Hyman v 400 W. 152nd St. Hous. Dev. Fund Corp. |
2018 NY Slip Op 02142 |
Decided on March 27, 2018 |
Appellate Division, First Department |
Published by New York State Law Reporting Bureau pursuant to Judiciary Law § 431. |
This opinion is uncorrected and subject to revision before publication in the Official Reports. |
Decided on March 27, 2018
Mazzarelli, J.P., Andrias, Webber, Oing, Moulton, JJ.
6117N 154435/15
v
400 West 152nd Street Housing Development Fund Corporation, Defendant-Appellant.
David M. Harrison, Brooklyn, for appellant.
Subin Associates, LLP, New York (Robert J. Eisen of counsel), for respondent.

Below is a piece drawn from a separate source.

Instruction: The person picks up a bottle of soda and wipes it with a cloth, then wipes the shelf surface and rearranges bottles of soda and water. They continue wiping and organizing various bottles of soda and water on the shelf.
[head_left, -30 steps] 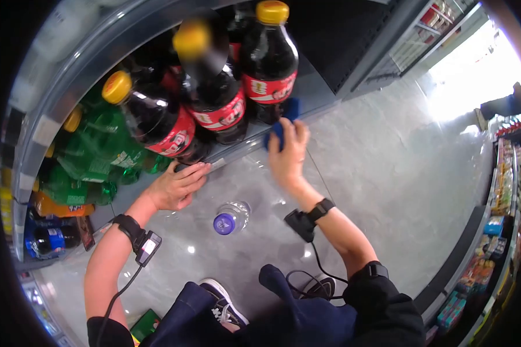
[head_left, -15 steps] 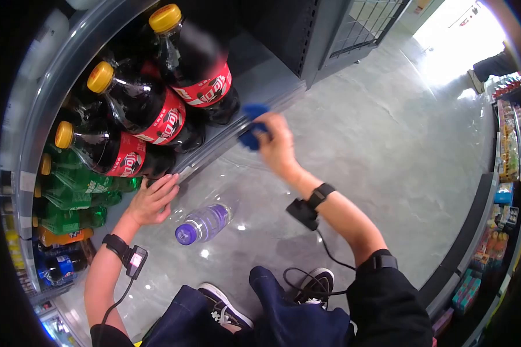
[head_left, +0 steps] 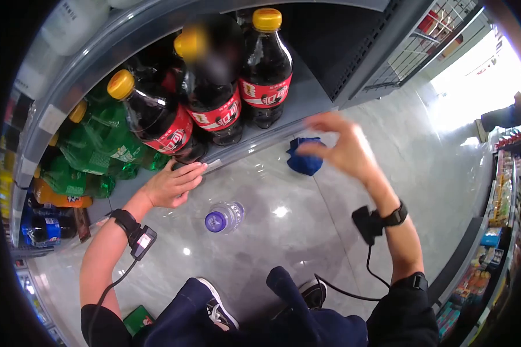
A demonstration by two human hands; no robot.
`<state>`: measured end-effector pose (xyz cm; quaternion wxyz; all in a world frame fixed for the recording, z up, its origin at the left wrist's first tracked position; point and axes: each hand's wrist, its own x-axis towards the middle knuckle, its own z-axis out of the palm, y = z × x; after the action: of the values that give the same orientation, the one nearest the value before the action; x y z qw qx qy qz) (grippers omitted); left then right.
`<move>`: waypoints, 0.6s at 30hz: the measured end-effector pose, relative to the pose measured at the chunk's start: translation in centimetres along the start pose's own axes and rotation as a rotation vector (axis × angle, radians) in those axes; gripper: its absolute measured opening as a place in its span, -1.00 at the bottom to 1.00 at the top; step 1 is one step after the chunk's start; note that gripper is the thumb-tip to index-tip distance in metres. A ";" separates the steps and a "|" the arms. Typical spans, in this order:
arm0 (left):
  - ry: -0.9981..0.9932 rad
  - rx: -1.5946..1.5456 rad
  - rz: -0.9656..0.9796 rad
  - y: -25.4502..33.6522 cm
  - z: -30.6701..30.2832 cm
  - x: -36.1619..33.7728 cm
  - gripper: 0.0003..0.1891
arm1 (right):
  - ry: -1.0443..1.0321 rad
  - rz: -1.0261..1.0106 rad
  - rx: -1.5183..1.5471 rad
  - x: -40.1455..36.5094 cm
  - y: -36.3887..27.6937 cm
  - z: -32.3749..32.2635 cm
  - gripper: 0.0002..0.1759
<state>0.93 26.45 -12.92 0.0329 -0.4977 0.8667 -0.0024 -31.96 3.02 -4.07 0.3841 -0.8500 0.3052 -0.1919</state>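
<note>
My left hand [head_left: 173,185] rests at the front edge of the bottom shelf [head_left: 255,144], its fingers stretched out just below the cola bottles. To the right, my right hand [head_left: 350,147] is raised, slightly blurred, with thumb and fingers spread apart. A crumpled blue cloth [head_left: 304,164] shows beyond the thumb, which overlaps it in this view; it is not gripped. Large cola bottles [head_left: 266,69] with yellow caps and red labels stand on the shelf. Between my hands, a clear bottle with a purple cap [head_left: 216,221] is on the floor.
Green soda bottles [head_left: 107,139], an orange bottle [head_left: 58,194] and a blue-labelled dark bottle [head_left: 46,229] fill the shelf's left part. Another stocked shelf [head_left: 486,254] runs along the right. A green item [head_left: 138,320] lies beside my leg. Cables hang from both wrist devices.
My right hand has let go of the blue cloth and moved right, its fingers now spread. The left hand stays at the shelf edge. The view has shifted.
</note>
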 end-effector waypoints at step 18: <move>0.065 -0.110 0.015 -0.2 0.3 -0.2 -0.54 | 0.292 -0.074 0.422 -2.5 -1.3 3.9 -0.26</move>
<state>1.23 26.57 -13.17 -0.0224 -0.4921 0.8697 0.0292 -31.18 7.47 -5.72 0.4975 -0.7249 0.2793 -0.3860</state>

Order, Supreme Court, New York County (Sherry Klein Heitler, J.), entered August 7, 2017, which, in this action for personal injuries, denied defendant's motion to vacate a default judgment and inquest against it, unanimously affirmed, without costs.

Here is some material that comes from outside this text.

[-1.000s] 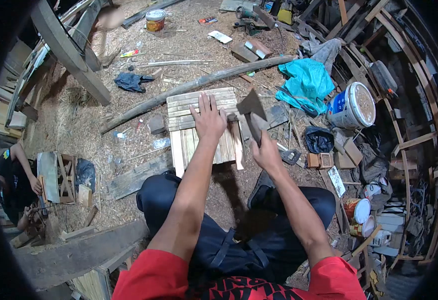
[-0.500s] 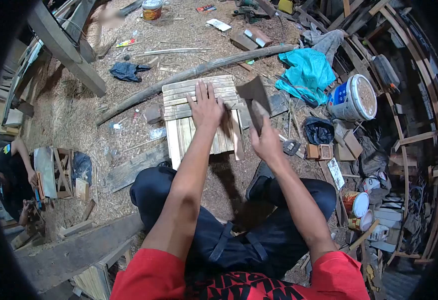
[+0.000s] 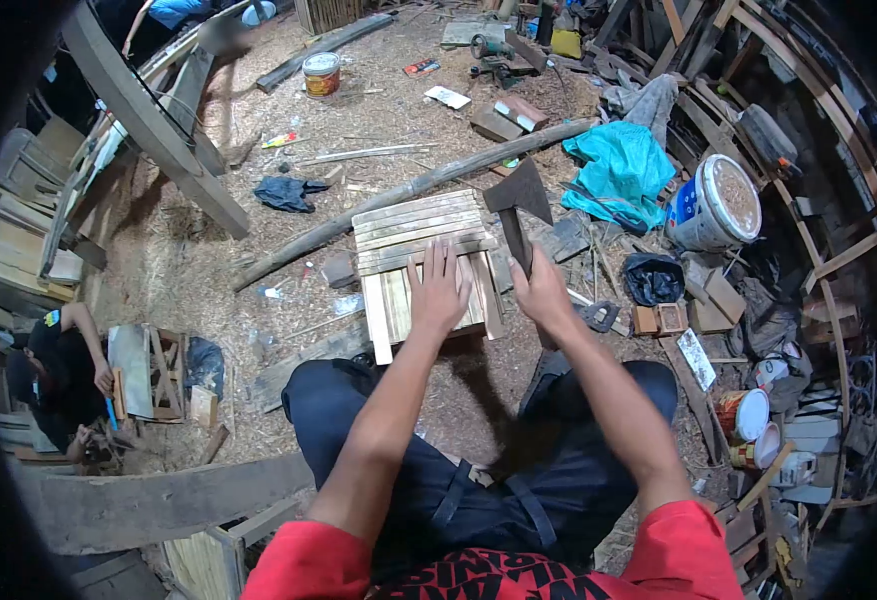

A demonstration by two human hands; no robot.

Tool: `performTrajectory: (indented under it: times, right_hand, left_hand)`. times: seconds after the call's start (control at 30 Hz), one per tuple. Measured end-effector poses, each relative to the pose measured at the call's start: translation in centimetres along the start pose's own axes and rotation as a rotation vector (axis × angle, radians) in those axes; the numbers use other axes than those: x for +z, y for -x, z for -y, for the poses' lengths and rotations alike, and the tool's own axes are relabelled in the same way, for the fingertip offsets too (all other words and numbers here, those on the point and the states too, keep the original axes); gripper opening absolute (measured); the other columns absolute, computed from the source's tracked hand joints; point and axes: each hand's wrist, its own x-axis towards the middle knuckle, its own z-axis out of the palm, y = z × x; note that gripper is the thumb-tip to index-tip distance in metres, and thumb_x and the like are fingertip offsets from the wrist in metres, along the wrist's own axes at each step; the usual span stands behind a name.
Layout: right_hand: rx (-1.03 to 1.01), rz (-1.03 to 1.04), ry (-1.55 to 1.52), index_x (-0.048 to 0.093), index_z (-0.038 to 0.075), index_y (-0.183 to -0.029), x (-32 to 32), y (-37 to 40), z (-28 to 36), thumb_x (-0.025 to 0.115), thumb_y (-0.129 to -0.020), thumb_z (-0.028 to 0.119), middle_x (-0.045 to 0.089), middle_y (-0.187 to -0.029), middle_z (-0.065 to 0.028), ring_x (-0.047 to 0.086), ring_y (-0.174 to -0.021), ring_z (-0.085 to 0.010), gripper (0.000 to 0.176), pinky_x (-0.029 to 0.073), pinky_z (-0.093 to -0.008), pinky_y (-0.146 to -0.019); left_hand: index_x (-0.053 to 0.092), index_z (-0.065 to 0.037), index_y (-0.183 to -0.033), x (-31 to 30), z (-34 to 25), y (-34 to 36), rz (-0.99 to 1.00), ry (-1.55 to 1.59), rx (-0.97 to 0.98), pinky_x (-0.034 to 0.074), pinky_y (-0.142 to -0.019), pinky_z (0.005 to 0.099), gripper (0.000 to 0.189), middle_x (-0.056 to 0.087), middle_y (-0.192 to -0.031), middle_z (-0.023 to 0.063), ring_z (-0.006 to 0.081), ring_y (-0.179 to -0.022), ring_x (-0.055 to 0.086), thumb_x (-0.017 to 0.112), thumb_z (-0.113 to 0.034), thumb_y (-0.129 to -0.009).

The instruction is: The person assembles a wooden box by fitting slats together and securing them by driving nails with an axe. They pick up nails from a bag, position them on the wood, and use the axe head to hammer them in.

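A small slatted wooden stool top [image 3: 409, 235] stands on the sawdust floor in front of my knees. My left hand [image 3: 440, 291] lies flat on its near slats, fingers spread. My right hand [image 3: 544, 295] grips the wooden handle of a hatchet [image 3: 520, 203]. The dark blade is raised, just beyond the stool's right edge.
A long pole [image 3: 409, 190] lies behind the stool. A teal cloth [image 3: 621, 170] and a white bucket [image 3: 715, 205] sit to the right, with small wood boxes [image 3: 658, 319] and paint tins [image 3: 744, 415]. Another person [image 3: 64, 375] crouches at left by a wooden frame [image 3: 154, 372]. A heavy beam [image 3: 154, 125] crosses upper left.
My left hand slid from the stool's middle toward its near edge. The hatchet head rose higher and further from me. The view shifted down a little.
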Motion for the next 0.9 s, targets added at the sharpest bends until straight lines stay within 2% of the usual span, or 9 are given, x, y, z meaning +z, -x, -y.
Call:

Defendant failed to establish a reasonable excuse for its default, since its assertion that it did not receive notice of the action until May 24, 2017, when its officer was contacted by the City Marshal about enforcement of the default judgment, is not credible. The record contains properly executed affidavits of service for the correspondence of the action including the summons and complaint, the motion for default, and the default judgment with notice of entry, sent to defendant's designated address, and defendant acknowledges that it received the judgment after inquest, which had been mailed by plaintiff to that same address (see Colucci v Zeolla, 138 AD2d 286 [1st Dept 1988]). Defendant's mere denial of service is insufficient to rebut the presumption of proper service created by the affidavit of service reflecting service through the Secretary of State (see Gourvitch v 92nd & 3rd Rest Corp., 146 AD3d 431 [1st Dept 2017]).
Defendant's failure to provide a reasonable excuse for its default renders it unnecessary to consider whether it has a potentially meritorious defense to the action (see Pina v Jobar U.S.A. LLC, 104 AD3d 544, 545 [1st Dept 2013]). In any event, plaintiff's inquest testimony, the affidavit from defendant's treasurer and the reply affidavit of defendant's president do not establish that defendant has a potentially meritorious defense. Defendant's claims that it was not responsible to maintain the sidewalk where the accident happened were conclusory (see JP Morgan Chase Bank, N.A. v Bruno, 57 AD3d 362, 364 [1st Dept 2008]).
Finally, defendant failed to preserve its contention that plaintiff failed to comply with CPLR 3215(g)(4)(i), and we decline to review it (see Williams v Citigroup, Inc., 104 AD3d 521, 522 [1st Dept 2013]). Were we to review it, the record establishes that there was compliance with the statute.
THIS CONSTITUTES THE DECISION AND ORDER
OF THE SUPREME COURT, APPELLATE DIVISION, FIRST DEPARTMENT.